Z kolei na łamach „Stars and Stripes” pojawił się tekst z którego wynika, ze polsko-amerykańskie negocjacje posuwają się naprzód. Jeszcze w tym tygodniu w Warszawie pojawi się przedstawiciel Pentagonu, aby wypracować warunki zwiększenia obecności amerykańskich wojsk w Polsce.
Ambasador USA o negocjacjach
Do publikacji odniosła się również ambasador Stanów Zjednoczonych w Polsce Georgette Mosbacher. Poinformowała o dwóch dniach „bardzo produktywnych” rozmów podsekretarza obrony USA J.C. Rooda z szefem MON Mariuszem Błaszczakiem. Tematem było właśnie zwiększenie amerykańskiej obecności wojskowej w Polsce.
„W przeciwieństwie do tego, co pojawiło się w mediach, robimy duże postępy w rozmowach dotyczących zwiększonej obecności wojsk amerykańskich w Polsce. Brałam udział w spotkaniach, więc jest to wiedza z pierwszej ręki” – podkreśliła Mosbacher.

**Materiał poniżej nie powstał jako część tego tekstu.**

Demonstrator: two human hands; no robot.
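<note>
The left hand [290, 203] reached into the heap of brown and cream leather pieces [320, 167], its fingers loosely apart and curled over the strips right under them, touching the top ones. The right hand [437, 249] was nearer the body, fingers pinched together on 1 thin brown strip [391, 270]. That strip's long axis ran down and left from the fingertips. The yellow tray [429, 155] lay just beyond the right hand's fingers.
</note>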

Do dyskusji na temat baz wojskowych włączył się również minister Błaszczak. „W zamieszaniu medialnym wokół wzmocnienia obecności wojsk USA w Polsce, przypominam, że to MON prowadzi negocjacje. O efektach poinformuję najpierw Prezydenta RP i polski rząd, a potem media. Odrobinę cierpliwości oraz więcej wiary i zaufania” – zapowiedział szef MON.